My first failure of 2011 was to get some 50 pages into a novel deemed to be a classic of its kind, and to dislike it so much that I had to give up on it. I used to persevere with books on principle, but now I think 'so many books to enjoy - why bother with the ones you can't stand?' - I give them 50 or 60 pages and if they haven't hooked me by that time, I mostly give up on them. Of course I'm not passionate about everything I read. That would be too much to ask. But if you start reading something and are (a) deeply bored or (b) profoundly irritated, there's seems little point in carrying on. It's one reason why I don't belong to a book group. I rather like being challenged by a book, and am quite happy to tackle supposedly 'difficult' books. I've done it often enough when reviewing. But I don't think I could bring myself to soldier on with a book I truly disliked, just because somebody else had chosen it for me. The only good reason for doing that would be because somebody else was paying me!
But I digress. For me, one of the most irritating features of this particular book was a plethora of descriptions of women with 'voluptuously swelling breasts' and 'curved thighs'. Didn't seem to matter which character's pov we were with, his (they were all men) perception of women was the same. The women he was describing weren't real women at all. They were a part of his fantasy life. About as real, come to think of it, as Jessica Rabbit. Now I'm not saying that this author isn't with the majority here. Why wouldn't he be? And, of course, women writers do something similar when they fall in love with the heroes they create and model them a little on, for instance, Richard Armitage, Rufus Sewell, David Tennant - to pluck a few examples out of the contemporary air!

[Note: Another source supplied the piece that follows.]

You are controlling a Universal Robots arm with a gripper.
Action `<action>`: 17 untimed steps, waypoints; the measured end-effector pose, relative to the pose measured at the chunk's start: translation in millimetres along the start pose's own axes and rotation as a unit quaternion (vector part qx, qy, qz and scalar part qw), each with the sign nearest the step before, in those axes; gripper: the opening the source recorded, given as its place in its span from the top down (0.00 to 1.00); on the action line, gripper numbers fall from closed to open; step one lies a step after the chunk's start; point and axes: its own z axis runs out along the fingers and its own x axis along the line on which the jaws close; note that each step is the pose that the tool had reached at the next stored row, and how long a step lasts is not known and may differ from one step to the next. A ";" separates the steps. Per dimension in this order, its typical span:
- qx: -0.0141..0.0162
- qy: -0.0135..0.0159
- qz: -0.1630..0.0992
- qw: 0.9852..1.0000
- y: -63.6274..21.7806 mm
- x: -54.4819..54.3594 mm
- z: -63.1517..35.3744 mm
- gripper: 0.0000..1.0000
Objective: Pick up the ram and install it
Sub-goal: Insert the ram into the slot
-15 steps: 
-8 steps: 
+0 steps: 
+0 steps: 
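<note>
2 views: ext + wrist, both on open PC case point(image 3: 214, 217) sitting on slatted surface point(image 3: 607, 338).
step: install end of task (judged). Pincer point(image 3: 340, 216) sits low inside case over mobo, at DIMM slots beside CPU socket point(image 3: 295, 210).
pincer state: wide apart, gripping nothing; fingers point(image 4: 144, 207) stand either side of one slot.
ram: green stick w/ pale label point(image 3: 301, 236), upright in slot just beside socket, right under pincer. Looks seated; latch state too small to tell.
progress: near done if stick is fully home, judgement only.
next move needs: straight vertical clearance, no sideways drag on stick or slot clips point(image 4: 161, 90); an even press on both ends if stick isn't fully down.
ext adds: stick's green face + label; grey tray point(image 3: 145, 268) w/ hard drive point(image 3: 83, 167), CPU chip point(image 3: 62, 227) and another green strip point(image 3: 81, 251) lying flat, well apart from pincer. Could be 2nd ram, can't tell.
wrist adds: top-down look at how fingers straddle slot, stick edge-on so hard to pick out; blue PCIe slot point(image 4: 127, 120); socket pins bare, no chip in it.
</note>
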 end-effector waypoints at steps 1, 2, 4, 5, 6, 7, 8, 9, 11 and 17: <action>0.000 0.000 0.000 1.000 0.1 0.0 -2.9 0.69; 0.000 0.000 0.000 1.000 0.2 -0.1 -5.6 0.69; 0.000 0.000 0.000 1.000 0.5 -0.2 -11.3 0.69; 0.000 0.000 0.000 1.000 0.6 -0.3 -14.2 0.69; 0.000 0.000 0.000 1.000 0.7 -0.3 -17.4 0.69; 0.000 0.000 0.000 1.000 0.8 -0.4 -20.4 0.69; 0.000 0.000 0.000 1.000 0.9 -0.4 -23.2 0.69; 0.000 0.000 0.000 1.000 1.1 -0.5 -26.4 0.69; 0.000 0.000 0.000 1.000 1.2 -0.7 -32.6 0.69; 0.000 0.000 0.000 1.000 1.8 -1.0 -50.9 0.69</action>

But what makes me very angry indeed is that when a man taps into his fantasy in this way, he will almost certainly not be judged for it, for the simple reason that it will not even be noticed by male critics. He may still be deemed to be writing a powerful classic novel, whereas no matter how elegant the prose, how epic the tale, how excellent the characterisation, how deep the insights, a woman's love story can still be dismissed as 'romantic nonsense' or - God help us - a 'guilty pleasure.' According to so much critical appraisal, young men write powerful coming of age stories about the male experience while young women write about relationships. Men write searing insights into emotional problems. Women write about love. Men write about the state of the world. Women write about the narrowly domestic. It's a bit, come to think of it, like that old joke about the man who says that his wife handles all the trivial things, like where they live and where the kids go to school and how they spend their money, while he decides the big important things like the state of the nation and the economy and whether we'll ever achieve world peace...
Romance is, of course, a term with a long and distinguished history and a multitude of meanings. Some of my best friends - fine writers too - write 'romance'. But it has become a sort of critical shorthand for everything from beautifully constructed but lighthearted commercial fiction, (I'm absolutely certain that the critics who dismiss it so scathingly wouldn't be able to do it to save themselves) to epic and densely constructed tales of relationships in a difficult political climate - and everything in between. This allows the reviewer or literary commentator to trivialise or dismiss the novel, story or play which centres on the female experience in a way that I think almost never happens with a male writer. It shouldn't still be happening. But I'm afraid in all too many cases, it is.